-- Task prompt --
What is needed here is an exact repetition of the records below, beginning at the line that has "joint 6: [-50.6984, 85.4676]" and stopping after the line that has "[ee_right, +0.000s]".

+===+

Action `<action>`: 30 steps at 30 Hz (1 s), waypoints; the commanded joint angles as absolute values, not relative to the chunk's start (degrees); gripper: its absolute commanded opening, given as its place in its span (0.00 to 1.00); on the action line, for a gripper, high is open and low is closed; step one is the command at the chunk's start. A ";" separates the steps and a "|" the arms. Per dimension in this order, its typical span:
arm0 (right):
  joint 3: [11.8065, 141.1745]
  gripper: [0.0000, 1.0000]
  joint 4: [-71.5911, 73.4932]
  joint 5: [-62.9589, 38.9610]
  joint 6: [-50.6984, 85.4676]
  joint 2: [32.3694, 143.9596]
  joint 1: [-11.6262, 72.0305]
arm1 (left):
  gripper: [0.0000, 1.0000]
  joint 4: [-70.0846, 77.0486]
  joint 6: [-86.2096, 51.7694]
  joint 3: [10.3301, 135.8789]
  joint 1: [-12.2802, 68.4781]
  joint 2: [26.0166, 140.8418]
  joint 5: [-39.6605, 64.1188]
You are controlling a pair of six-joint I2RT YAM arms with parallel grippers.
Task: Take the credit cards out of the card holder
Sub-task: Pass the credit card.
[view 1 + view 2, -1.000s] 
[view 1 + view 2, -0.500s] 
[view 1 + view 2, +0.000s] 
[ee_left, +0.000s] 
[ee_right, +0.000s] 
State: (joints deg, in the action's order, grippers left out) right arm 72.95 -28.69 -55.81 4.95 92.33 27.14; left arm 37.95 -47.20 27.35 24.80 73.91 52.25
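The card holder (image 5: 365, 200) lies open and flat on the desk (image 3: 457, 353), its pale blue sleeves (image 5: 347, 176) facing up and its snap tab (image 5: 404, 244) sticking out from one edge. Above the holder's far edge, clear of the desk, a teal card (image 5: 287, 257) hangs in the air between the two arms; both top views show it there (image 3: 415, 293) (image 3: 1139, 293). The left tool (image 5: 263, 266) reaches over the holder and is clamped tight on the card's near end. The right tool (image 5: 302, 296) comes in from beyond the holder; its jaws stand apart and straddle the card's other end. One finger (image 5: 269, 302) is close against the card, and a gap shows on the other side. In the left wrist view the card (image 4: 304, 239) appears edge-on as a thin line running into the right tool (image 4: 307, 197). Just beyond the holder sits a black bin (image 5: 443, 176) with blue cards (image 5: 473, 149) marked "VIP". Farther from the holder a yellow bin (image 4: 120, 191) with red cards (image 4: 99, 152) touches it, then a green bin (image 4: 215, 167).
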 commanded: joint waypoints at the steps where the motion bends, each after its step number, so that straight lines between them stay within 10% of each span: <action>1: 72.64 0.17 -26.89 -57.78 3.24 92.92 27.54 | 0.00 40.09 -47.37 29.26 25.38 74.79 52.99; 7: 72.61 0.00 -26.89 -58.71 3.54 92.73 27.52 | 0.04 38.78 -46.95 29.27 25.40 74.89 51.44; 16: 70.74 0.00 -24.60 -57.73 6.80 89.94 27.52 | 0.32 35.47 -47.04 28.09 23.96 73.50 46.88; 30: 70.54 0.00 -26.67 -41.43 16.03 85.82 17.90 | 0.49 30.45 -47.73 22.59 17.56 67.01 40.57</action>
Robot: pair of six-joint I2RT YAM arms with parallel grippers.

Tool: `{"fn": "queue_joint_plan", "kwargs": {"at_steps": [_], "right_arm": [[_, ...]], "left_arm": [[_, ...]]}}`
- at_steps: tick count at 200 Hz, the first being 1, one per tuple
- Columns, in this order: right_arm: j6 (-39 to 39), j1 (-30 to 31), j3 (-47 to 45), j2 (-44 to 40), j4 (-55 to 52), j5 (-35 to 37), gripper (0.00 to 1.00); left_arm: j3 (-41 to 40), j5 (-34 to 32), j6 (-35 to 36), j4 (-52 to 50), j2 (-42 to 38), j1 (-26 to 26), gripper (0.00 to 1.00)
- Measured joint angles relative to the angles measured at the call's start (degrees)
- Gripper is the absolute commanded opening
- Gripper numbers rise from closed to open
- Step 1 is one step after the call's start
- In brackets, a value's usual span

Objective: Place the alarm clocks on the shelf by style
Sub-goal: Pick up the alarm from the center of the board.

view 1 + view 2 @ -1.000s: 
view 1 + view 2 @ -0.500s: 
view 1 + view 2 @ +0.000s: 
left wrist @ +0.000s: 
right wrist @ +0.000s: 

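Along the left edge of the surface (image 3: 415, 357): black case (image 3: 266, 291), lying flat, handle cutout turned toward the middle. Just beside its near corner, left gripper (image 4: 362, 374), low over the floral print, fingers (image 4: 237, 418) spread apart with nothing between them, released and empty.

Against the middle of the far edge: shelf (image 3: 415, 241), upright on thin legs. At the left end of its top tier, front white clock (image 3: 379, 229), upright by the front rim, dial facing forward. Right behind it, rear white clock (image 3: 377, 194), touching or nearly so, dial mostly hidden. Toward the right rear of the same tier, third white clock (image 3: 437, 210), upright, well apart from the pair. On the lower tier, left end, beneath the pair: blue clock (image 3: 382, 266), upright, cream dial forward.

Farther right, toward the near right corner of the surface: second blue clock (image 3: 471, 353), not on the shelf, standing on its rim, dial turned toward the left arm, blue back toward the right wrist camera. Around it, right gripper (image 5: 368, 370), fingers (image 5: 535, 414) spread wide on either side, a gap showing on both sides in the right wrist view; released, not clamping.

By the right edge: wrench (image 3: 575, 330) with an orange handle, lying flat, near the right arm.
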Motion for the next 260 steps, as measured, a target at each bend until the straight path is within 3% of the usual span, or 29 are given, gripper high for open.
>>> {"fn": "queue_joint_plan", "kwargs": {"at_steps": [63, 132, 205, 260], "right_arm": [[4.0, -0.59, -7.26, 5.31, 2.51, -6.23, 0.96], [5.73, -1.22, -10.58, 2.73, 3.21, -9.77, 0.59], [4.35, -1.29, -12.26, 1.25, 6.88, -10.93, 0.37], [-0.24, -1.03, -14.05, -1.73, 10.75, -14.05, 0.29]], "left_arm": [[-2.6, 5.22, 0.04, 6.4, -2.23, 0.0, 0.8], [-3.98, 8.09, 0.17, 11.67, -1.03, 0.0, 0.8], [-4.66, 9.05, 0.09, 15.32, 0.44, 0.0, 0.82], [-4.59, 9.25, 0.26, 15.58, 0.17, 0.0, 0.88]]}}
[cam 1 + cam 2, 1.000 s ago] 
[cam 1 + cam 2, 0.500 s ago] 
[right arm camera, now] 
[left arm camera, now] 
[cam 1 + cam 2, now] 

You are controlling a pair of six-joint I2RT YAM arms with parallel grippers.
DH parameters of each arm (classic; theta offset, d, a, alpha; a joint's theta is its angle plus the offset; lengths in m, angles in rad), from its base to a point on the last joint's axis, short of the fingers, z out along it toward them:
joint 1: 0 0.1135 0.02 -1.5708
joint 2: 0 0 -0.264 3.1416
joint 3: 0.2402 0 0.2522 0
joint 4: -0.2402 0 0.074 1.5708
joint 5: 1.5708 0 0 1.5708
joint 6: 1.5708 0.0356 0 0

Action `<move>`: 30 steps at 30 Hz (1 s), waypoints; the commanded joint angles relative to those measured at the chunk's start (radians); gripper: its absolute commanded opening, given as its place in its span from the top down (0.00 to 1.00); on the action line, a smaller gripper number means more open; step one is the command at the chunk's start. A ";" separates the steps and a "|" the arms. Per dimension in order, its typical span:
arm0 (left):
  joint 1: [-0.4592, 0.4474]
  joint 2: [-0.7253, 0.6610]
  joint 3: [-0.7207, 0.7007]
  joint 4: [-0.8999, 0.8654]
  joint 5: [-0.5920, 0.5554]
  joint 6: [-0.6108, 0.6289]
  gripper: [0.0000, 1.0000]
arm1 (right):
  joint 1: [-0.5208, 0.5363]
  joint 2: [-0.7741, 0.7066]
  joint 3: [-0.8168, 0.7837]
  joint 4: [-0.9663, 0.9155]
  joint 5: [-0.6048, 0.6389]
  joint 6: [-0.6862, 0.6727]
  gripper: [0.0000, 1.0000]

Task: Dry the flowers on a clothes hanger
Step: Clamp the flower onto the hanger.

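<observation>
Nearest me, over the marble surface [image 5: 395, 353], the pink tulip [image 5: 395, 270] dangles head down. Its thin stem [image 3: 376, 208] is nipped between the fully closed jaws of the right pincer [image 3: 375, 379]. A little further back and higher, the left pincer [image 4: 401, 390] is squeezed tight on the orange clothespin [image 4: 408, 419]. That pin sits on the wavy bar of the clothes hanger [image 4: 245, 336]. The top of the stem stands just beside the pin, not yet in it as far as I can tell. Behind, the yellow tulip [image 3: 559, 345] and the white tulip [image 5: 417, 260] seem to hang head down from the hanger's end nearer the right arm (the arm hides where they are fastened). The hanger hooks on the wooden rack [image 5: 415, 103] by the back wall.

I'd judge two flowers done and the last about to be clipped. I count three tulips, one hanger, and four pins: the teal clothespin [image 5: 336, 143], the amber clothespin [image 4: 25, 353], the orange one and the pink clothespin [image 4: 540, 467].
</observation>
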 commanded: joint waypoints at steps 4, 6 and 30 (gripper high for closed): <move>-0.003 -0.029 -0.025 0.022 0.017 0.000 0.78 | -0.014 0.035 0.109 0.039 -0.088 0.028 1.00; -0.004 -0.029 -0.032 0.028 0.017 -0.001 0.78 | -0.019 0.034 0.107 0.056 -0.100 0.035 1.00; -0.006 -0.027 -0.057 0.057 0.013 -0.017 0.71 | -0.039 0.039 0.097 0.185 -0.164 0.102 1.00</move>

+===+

-- The completed task --
  joint 6: [-50.6984, 85.4676]
  joint 2: [32.3694, 143.9596]
  joint 1: [-11.6262, 72.0305]
arm1 (left):
  gripper: [0.0000, 1.0000]
  joint 4: [-70.0846, 77.0486]
  joint 6: [-86.2096, 51.7694]
  joint 3: [10.3301, 135.8789]
  joint 1: [-12.2802, 68.4781]
  joint 2: [26.0166, 140.8418]
  joint 5: [-39.6605, 64.1188]
You are controlling a pair of six-joint I2RT YAM arms with parallel grippers.
Task: Take the credit cards out of the card holder
Sub-task: Pass the credit card.
[view 1 + view 2, -1.000s] 
[view 1 + view 2, -0.500s] 
[view 1 + view 2, +0.000s] 
[ee_left, +0.000s] 
[ee_right, +0.000s] 

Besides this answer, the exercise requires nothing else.